The question in my mind that I cannot yet answer is: assuming that the goal Mr. Grinberg espouses is good, is it worth the price in the loss of individual liberty and privacy?
When reading his article, ask yourself: would Mr. Grinberg be amenable to backing an end to the tomfoolery of citizenship-based taxation if in so doing it enhanced the possibility that FATCA or something like it became a universal model for world tax administration?
Todundsteur’s comment explains why opposition to FATCA in general and the FATCA lawsuits in particular are important.
Frankly, if there were a Hall Of Fame for Brock comments, this comment would be an early inductee.
Fast Forward Seven Years: Itai Grinberg’s Views On Reforming The International Tax System
Mr Grinberg has recently published, in Foreign Affairs, an interesting essay on the International Tax System. See the following tweet.
The decay of the international tax system could threaten the global economy. Neither the perilous state of the system nor the risks associated with its collapse are well-understood. My latest on these themes in Foreign Affairs. https://t.co/p8djW3PPFb
— Itai Grinberg (@ItaiGrinberg) January 18, 2020
The catalyst for the article appears to be the recent dispute between France and the United States over France’s imposition of a tax on the revenues of Facebook, Google, Amazon, etc. He does explain why, Frances’s revenue taxes on digital services, challenge the old order of the International Tax system. He also explains why disputes over (1) who should have the right to impose taxes and (2) double taxation issues are likely to become more prevalent.
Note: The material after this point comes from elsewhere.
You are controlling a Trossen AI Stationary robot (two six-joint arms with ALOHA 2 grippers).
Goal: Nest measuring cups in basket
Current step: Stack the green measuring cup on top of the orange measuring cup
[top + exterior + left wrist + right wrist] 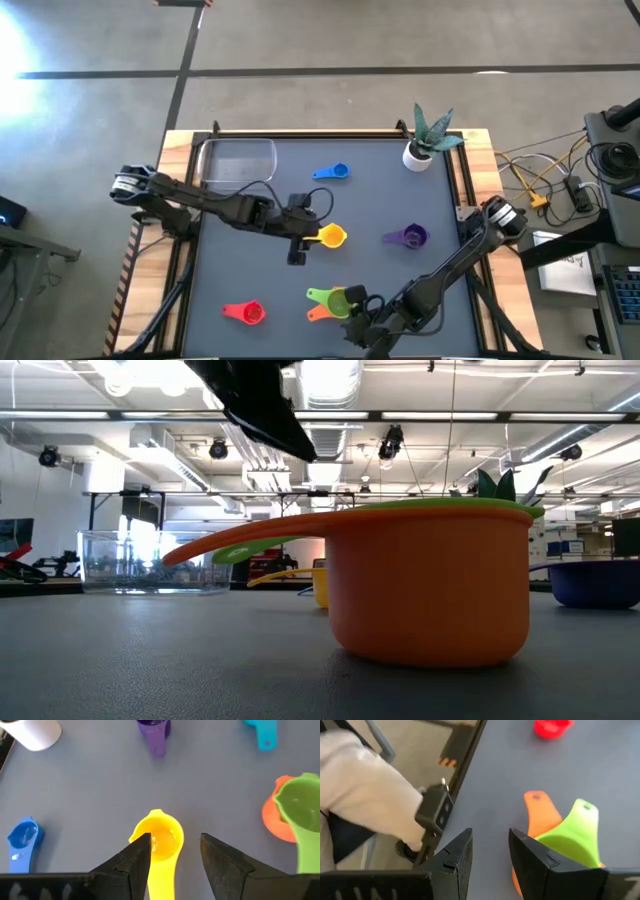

Mr. Grinberg concludes with:
Without a compromise, multinational corporations face punishment with levies equivalent to tariffs, except on both goods and services. The consequences of inconsistent taxation of cross-border activity go far beyond the current dispute between the Trump administration and France, and they don’t only affect technology giants. All U.S. officials and companies should be deeply concerned about the perilous state of the international tax system.
Exactly the same issues arise in the context of the taxation of individuals under the U.S. system of citizenship-based taxation.
Mr. Grinberg’s article is written for a general audience and is well worth the read. Todundsteur would suggest that you consider how many of his observations/arguments would apply to the taxation of individuals too.